Contact if you are interested in learning more about this early-access phase.

How Do I Find Out More Information?
Online. Visit the Academy’s website for further details about the registry’s EHR integration as well as data and technical specifications, security and privacy concerns, enrollment and cost and requirements of participation.

The Academy is also offering a sample data report as well as a webinar that provides a comprehensive overview of the entire IRIS Registry venture. A free Oct. 7 webinar will cover in detail how you can use the registry to qualify for federal incentive programs and avoid the PQRS penalties.

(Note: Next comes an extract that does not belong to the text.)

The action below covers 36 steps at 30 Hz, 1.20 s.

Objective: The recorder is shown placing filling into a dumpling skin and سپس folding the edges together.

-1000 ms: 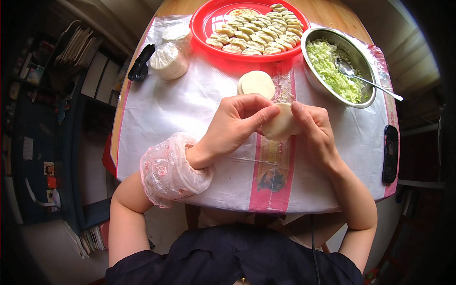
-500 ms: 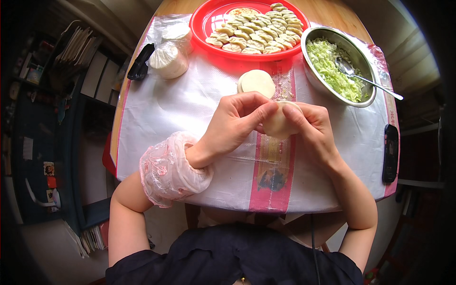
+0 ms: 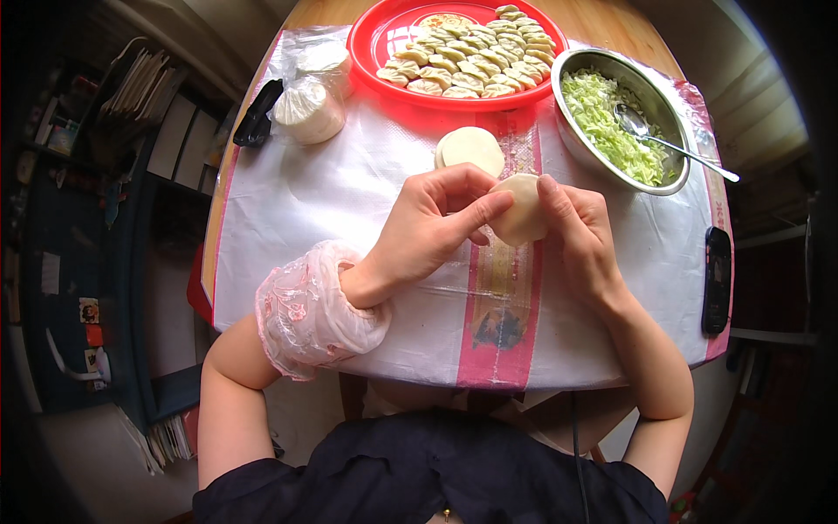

At the Annual Meeting. And if you are heading to New Orleans this November, don’t miss the following registry-related events:

Sunday, Nov. 17

  • During the Opening Session (8:30 to 10 a.m. in The Great Hall, Ernest N. Morial Convention Center), Drs. Rich and Chiang will join Academy CEO David W. Parke II, MD, and Michael X. Repka, MD, Academy medical director for governmental affairs, for a panel discussion of the registry.
  • Later that day, Dr. Parke will provide an update on the IRIS Registry at the fall Council meeting. All Academy members can attend, but you must register separately to do so.
  • An “IRIS Registry Project” presentation will also be held (Noon to 1:45 p.m.) in Theater 1 of the Learning Lounge (Hall G, Booth 3647).
  • And to celebrate the official launch of the registry, the Academy will hold a special event at the Academy Resource Center from 3 to 5 p.m.

Monday, Nov. 18

  • During the cosponsored American Medical Association symposium “Quality Measures in Ophthalmology: The Future Landscapes” (Course # SYM17; 8:30 to 10 a.m. in New Orleans Theater C), Dr. Rich will present “An Ophthalmic Clinical Registry: A Pathway to Improved Quality and Outcomes” (9:02 to 9:12 a.m.) and offer an overview of the IRIS Registry.
  • He will also present “Introducing the Academy’s IRIS Registry: How to Meet Regulatory Requirements for Quality Measures” at the Technology pavilion later that day (12:30 to 1:30 p.m. in Hall I1, Booth 5145).